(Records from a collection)
________________

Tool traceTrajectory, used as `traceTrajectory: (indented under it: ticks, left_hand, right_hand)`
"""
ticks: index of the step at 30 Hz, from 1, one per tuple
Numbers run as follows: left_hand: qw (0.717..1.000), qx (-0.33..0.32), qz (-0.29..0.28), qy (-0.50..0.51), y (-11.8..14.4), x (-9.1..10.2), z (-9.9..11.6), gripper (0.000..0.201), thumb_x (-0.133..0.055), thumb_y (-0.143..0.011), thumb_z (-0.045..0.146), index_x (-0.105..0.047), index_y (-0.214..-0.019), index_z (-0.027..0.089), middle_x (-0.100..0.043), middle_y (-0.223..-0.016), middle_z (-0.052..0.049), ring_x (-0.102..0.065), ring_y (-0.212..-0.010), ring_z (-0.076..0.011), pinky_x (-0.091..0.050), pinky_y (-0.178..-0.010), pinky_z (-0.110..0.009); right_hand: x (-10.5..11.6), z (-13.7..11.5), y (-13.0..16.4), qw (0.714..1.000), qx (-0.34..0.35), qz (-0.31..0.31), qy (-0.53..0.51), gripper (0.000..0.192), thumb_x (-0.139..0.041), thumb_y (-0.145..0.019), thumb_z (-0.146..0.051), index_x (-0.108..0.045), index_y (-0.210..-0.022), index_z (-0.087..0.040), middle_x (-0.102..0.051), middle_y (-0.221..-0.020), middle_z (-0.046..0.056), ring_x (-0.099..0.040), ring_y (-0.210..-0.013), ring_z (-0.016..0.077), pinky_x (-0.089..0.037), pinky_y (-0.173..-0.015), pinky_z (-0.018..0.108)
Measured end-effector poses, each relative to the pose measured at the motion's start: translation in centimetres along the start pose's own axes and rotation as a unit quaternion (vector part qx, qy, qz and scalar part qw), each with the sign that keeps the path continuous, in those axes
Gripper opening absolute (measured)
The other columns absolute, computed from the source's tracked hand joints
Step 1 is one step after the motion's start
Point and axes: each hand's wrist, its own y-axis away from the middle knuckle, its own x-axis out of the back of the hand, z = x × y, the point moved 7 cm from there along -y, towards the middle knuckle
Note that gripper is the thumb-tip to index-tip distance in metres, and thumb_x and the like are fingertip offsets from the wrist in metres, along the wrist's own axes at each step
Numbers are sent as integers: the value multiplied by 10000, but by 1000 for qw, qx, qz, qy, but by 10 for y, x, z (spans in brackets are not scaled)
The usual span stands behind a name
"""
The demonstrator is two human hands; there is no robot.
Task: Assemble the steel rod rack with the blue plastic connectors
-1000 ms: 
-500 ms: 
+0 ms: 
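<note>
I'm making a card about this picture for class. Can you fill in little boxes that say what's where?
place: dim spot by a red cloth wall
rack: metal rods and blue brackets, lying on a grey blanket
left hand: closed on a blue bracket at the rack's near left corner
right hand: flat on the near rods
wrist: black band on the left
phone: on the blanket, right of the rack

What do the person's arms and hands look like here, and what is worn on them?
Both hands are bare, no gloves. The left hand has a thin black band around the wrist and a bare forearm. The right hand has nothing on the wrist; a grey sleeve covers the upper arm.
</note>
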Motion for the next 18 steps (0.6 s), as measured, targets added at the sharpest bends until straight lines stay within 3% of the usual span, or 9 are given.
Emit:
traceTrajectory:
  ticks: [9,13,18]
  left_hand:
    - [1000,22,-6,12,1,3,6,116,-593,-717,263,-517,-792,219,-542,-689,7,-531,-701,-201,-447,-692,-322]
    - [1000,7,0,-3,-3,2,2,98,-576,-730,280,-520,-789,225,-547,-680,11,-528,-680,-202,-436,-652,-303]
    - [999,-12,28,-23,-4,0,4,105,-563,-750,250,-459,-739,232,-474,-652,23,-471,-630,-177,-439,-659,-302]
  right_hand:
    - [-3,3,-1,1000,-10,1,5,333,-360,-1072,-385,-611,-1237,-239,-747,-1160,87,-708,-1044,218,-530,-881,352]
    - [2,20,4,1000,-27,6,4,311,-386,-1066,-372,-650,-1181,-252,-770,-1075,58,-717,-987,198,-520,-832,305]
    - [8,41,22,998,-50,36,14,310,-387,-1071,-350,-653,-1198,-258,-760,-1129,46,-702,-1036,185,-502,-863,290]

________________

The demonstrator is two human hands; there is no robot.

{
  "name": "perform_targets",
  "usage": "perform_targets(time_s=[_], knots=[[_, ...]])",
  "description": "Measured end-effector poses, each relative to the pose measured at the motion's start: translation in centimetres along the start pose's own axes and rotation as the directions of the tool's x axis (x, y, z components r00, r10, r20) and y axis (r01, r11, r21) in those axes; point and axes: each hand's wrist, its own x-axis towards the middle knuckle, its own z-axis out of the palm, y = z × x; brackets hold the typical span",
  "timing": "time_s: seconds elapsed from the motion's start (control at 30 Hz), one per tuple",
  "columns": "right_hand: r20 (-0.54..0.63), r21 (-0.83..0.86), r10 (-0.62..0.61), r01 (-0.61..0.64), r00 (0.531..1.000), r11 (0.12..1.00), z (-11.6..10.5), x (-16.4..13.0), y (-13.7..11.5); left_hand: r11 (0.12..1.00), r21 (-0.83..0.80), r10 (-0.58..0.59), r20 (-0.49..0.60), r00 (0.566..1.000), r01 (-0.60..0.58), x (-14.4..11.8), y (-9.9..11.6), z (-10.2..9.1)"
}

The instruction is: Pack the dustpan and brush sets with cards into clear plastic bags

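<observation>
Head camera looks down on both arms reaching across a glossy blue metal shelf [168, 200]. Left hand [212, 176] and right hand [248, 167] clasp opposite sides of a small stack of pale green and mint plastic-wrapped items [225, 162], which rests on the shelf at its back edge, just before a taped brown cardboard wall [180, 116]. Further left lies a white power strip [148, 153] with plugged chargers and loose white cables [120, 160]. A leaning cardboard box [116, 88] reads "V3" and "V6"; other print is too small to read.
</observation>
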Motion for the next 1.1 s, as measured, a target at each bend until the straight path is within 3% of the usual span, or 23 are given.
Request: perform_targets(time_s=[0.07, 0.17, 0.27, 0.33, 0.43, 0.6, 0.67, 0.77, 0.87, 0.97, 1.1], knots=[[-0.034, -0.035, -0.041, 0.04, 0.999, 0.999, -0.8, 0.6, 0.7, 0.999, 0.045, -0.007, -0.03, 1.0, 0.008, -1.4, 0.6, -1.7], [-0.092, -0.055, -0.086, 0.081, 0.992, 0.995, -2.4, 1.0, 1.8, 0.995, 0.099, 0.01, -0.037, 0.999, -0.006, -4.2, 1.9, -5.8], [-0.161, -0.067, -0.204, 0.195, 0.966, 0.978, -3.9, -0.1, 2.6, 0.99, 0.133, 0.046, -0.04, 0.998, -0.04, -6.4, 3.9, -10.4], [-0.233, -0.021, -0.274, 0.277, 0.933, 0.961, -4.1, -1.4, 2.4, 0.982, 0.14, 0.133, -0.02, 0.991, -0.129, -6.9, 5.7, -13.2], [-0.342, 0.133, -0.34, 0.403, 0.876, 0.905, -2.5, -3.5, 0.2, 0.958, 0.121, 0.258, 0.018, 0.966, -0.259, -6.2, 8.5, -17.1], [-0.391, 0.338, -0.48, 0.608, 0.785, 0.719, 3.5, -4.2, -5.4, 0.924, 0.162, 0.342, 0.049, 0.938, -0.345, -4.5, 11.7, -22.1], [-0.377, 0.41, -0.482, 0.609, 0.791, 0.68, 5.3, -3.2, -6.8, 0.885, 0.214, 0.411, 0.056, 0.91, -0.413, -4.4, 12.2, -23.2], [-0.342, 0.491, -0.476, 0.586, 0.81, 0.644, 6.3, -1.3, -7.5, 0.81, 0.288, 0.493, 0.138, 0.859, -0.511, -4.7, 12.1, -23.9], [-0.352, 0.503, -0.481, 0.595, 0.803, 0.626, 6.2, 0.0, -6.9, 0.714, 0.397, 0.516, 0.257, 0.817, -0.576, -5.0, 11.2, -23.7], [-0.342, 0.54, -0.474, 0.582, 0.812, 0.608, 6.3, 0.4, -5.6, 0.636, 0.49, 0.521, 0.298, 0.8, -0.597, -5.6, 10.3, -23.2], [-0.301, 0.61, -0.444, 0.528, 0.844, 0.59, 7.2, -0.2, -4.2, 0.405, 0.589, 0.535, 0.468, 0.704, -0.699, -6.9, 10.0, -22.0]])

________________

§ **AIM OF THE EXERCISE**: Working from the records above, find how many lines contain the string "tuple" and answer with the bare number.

§ **RESPONSE**: 2